6. The Law of Expediency
You always try to get the things you want as quickly and as easily as possible with minimum regard to secondary consequences.
You tend to follow the path of least resistance in everything you do.
7. The Law of Duality
You always give one of two reasons for doing anything — the reason that sounds good, or the real reason.
The reason that sounds good is always uplifting and noble. The real reason is because your action is the fastest and easiest way to get the things you want, right now.
8. The Law of Choice
Everything you do is a choice based on your dominant values at the moment. Even taking no action is a choice.
You are where you are and what you are because of your choices and decisions in life to this moment.

9. The Law of Subjective Value
All value is the eye of the beholder. There is no set value for anything. Something is only worth what someone else is willing to pay.
The person willing to pay ultimately determines the true value of any item.
10. The Law of Time Preference
You always prefer earlier rather than later in the satisfaction of any desire.
You are therefore impatient in virtually every area of your life.

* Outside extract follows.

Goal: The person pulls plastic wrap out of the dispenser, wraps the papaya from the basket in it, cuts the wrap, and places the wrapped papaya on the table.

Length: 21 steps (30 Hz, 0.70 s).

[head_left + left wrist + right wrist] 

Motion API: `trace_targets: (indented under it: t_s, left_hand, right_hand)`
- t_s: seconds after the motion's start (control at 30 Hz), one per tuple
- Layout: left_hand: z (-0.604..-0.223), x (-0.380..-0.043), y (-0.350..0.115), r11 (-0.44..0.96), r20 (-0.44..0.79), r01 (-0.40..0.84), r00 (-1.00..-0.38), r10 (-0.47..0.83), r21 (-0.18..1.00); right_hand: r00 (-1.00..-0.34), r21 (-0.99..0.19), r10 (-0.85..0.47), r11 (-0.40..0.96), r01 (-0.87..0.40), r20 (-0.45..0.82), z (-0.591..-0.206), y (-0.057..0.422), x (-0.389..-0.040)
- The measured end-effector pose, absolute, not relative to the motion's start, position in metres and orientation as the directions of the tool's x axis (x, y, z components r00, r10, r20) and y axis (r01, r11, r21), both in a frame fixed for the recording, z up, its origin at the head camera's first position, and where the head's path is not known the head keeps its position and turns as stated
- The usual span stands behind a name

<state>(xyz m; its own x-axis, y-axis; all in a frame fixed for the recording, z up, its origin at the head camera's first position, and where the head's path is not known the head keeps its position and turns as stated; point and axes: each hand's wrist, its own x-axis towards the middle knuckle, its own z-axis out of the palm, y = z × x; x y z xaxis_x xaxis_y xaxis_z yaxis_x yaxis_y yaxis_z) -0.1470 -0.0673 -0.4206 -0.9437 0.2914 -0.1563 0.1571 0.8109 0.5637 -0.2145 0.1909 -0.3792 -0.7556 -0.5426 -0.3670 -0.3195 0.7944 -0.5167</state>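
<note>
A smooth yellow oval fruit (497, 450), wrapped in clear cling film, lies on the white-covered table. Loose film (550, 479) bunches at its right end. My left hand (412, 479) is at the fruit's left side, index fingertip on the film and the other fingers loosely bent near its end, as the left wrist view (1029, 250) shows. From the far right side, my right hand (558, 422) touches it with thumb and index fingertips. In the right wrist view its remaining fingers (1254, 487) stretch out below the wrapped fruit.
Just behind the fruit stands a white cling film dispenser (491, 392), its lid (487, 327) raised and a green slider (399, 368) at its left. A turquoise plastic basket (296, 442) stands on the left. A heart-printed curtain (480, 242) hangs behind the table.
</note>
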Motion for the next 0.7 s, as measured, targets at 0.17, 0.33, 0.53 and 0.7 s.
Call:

11. The Law of Marginality
The ultimate price of any product or service is determined by what the last customers are willing to pay for the last items available.
Every sale, or mark-down of prices, is an admission that the vendor guessed wrongly when setting the original prices.
12. The Law of Supply and Demand
When the quantity of goods or resources is limited, an increase in the price will lead to a decrease in the demand, and vice versa.
Whatever you reward you get more of, whatever you punish you get less of. Taxes and regulations are punishment for productive activities. Welfare and benefits are rewards for unproductive activities.
13. Cohen’s Law
Everything is negotiable. Every price or term, whether buying or selling, is a best-guess by someone as to what the market will bear.
Always ask for a better price.
14. Dawson’s Law
You can always get a better deal if you know how to ask for it in the best possible way.
Always ask for more than you want. Never accept the first price quoted. Be patient, and then ask for more.
15. The Law of Timing
Timing is a critical aspect of any negotiation. Whenever you make an offer, give a deadline for acceptance.
On the other hand, if someone tries to give you a deadline to accept a deal, simply say,”If that’s all the time I have, then the answer is no.”
16. The Law of Terms
The terms of payment in a negotiation can be more important than price, or any other factor.
You can usually agree to almost any price if you can get very favourable terms.

17. The Law of Preparation
80% of success in negotiation is determined by the preparation you do, in advance.
Before negotiating, be sure to get the facts, do your homework and check your assumptions.

18. The Law of Reversal
Before negotiating, put yourself in the other person’s position and negotiation from the point of view.
When you develop a good feel for the situation of the other person, you can more effectively negotiate the best deal for yourself.